Joshua 24:1

Inleiding

Er zit een prachtige opbouw in de toespraak van Jozua. In de Jz 24:3-13 stelt hij het volk de grote daden van God voor. Vele malen lezen we daar het woord ‘Ik’, wat slaat op God. Bij Abraham komt Gods verkiezing naar voren. Door Mozes en Aäron laat God zien dat Hij de Bevrijder is van het volk. Als Hij het volk in het land heeft gebracht, is Hij de Overwinnaar van de vijanden. Jz 24:13 zegt dan ook terecht: “Zo heb Ik u een land gegeven.“

Na deze woorden wordt het volk voor de keus gesteld wie ze willen dienen. Voor deze keus worden wij ook gesteld, nadat alle zegeningen die ons in Christus gegeven zijn, aan ons zijn voorgehouden. Is het een moeilijke keus?

Het hele volk heeft wel gezegd de HEERE te zullen dienen, maar al spoedig blijkt wat hun woorden waard zijn. Het boek Richteren levert het bewijs. Wat blijft er dan over? Een persoonlijke keus! Kunnen wij het Jozua met ons hele hart nazeggen: “Maar wat mij en mijn huis betreft, wij zullen de HEERE dienen!” (Jz 24:15b)?

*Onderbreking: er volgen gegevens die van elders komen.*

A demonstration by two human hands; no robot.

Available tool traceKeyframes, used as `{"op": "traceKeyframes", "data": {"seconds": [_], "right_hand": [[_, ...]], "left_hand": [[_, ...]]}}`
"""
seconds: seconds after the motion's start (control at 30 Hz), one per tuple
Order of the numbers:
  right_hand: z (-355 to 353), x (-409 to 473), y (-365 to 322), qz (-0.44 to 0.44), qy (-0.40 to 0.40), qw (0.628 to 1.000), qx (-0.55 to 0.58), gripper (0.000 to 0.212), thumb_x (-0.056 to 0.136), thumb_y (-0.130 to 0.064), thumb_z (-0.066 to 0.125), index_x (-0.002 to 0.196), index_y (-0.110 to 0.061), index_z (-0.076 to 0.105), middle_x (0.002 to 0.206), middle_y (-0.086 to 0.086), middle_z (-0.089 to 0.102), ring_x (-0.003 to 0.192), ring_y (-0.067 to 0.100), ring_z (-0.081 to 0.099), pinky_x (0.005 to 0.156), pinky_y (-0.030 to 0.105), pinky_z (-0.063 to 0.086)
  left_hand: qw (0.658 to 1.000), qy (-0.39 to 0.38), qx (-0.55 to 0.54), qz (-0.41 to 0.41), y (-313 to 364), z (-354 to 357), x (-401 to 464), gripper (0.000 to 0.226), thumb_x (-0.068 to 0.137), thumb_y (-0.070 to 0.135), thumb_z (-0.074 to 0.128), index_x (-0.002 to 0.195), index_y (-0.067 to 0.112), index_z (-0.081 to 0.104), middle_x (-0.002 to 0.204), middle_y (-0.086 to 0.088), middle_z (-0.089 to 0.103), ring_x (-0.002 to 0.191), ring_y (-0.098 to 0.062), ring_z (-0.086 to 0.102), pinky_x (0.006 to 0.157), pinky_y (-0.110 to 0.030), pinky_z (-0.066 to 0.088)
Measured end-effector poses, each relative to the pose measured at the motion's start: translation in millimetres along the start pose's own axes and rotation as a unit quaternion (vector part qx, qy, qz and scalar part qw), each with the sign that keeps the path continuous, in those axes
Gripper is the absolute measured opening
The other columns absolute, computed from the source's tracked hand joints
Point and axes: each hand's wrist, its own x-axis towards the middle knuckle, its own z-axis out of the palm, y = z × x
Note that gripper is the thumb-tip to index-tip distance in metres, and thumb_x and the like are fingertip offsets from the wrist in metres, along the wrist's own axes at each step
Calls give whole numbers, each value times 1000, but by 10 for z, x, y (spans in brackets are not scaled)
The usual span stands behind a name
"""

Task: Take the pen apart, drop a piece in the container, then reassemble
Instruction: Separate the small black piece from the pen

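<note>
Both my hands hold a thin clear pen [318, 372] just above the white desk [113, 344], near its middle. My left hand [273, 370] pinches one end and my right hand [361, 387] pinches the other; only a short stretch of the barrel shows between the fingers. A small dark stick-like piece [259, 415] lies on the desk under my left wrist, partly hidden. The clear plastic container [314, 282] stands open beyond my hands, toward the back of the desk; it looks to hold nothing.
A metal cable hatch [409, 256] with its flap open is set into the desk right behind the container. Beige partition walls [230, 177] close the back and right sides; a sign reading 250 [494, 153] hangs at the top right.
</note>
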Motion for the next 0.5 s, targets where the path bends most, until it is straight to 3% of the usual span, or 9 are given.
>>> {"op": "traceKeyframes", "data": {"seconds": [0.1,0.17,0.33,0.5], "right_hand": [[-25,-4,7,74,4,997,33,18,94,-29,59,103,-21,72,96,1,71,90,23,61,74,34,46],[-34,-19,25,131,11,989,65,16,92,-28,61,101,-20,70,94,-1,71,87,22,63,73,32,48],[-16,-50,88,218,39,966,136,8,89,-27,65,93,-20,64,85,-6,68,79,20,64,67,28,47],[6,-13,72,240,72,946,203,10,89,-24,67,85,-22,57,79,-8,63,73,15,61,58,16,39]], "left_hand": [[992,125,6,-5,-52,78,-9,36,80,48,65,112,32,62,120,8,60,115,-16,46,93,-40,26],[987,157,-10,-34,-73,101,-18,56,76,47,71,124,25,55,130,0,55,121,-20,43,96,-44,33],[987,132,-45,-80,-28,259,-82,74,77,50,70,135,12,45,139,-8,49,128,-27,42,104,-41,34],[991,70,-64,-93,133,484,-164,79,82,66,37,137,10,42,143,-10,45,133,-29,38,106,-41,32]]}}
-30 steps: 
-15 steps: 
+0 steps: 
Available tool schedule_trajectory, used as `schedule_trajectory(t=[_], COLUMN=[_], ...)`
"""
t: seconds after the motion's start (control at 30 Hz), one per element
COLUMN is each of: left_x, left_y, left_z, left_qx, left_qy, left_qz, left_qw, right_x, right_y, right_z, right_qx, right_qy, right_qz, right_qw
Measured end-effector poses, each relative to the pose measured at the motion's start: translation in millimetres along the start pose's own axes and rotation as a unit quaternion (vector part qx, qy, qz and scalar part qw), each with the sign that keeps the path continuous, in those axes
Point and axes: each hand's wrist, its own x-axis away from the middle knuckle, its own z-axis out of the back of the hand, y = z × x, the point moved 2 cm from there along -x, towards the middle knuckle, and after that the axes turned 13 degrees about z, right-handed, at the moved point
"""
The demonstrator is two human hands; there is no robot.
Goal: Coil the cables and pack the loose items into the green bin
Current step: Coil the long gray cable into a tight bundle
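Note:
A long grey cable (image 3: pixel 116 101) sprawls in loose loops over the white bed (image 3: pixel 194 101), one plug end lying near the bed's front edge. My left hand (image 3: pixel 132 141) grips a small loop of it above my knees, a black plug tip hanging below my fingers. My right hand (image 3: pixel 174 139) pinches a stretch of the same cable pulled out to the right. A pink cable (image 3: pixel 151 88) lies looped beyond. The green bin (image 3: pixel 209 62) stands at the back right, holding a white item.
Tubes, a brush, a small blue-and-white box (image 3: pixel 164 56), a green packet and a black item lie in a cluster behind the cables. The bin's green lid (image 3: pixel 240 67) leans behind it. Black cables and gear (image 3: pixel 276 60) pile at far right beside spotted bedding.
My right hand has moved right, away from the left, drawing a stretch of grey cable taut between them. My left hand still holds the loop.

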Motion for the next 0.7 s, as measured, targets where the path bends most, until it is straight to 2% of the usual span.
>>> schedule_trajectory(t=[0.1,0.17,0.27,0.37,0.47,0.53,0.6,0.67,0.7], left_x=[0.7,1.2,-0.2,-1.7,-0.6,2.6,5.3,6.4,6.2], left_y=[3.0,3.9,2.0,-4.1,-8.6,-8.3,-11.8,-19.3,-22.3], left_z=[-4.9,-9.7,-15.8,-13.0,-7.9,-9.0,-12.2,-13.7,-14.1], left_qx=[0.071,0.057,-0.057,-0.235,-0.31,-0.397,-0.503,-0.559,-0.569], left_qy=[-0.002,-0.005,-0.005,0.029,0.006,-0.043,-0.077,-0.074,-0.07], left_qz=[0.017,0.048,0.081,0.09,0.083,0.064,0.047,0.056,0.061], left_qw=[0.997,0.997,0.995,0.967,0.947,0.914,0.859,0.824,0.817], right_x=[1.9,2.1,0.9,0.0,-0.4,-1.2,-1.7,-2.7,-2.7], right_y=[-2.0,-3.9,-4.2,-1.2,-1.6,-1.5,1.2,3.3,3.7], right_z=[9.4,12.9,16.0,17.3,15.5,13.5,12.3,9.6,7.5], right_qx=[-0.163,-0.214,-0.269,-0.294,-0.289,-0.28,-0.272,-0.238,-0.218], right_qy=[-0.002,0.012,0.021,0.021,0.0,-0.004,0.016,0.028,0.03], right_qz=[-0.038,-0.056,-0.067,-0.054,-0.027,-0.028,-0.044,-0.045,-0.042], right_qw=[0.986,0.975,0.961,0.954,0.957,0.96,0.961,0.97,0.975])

Jozua verzamelt alle stammen in Sichem

Nadat Jozua in het vorige hoofdstuk de oudsten heeft toegesproken, wil hij het hele volk toespreken. Het hele volk gaat hem ter harte. Hij spreekt hen toe in Sichem. Dat is wel als een heiligdom te beschouwen, want daar is de HEERE aan Abraham verschenen en daar heeft Abraham voor de HEERE een altaar gebouwd (Gn 12:6-7). Daar heeft ook Jakob een altaar gebouwd (Gn 33:18-20) en daar heeft hij al zijn afgoden begraven (Gn 35:4).

De geschiedenis maakt duidelijk wat de waarde van Sichem is. Het is de juiste plaats voor Jozua om opnieuw de geschiedenis van Gods volk aan het volk voor te houden. Hij doet dat door het volk te herinneren aan enkele grote gebeurtenissen. Deze gebeurtenissen hebben een geestelijke betekenis en kunnen we vergelijken met de dienst van Paulus.

Paulus spreekt in zijn afscheidsrede over de vier delen van zijn dienst:

1. Het betuigen “zowel aan Joden als Grieken de bekering tot God en het geloof in onze Heer Jezus” (Hd 20:21); dit betreft de vergeving van zonden voor ongelovigen als zij zich tot God bekeren en geloven in de Heer Jezus.

2. Het betuigen van “het evangelie van de genade van God” (Hd 20:24); dit gaat verder dan de oproep tot bekering en wordt uiteengezet in de brief aan de Romeinen.

3. Het prediken van “het koninkrijk” (Hd 20:25); dit is niet het vrederijk, maar dat de verworpen Christus nu in de hemel is en als Heer regeert over allen die Hem belijden, waarvan de kracht in het leven van de christen zichtbaar wordt.

4. Het verkondigen van “de hele raad van God” (Hd 20:27); dit is niet wat we vinden in de brief aan de Romeinen, maar in de brief aan de Kolossenzen en vooral in de brief aan de Efeziërs, waarin het gaat over de raadsbesluiten van eeuwigheid ten aanzien van de gemeente.

Deze vier delen vinden we ook in de toespraak van Jozua.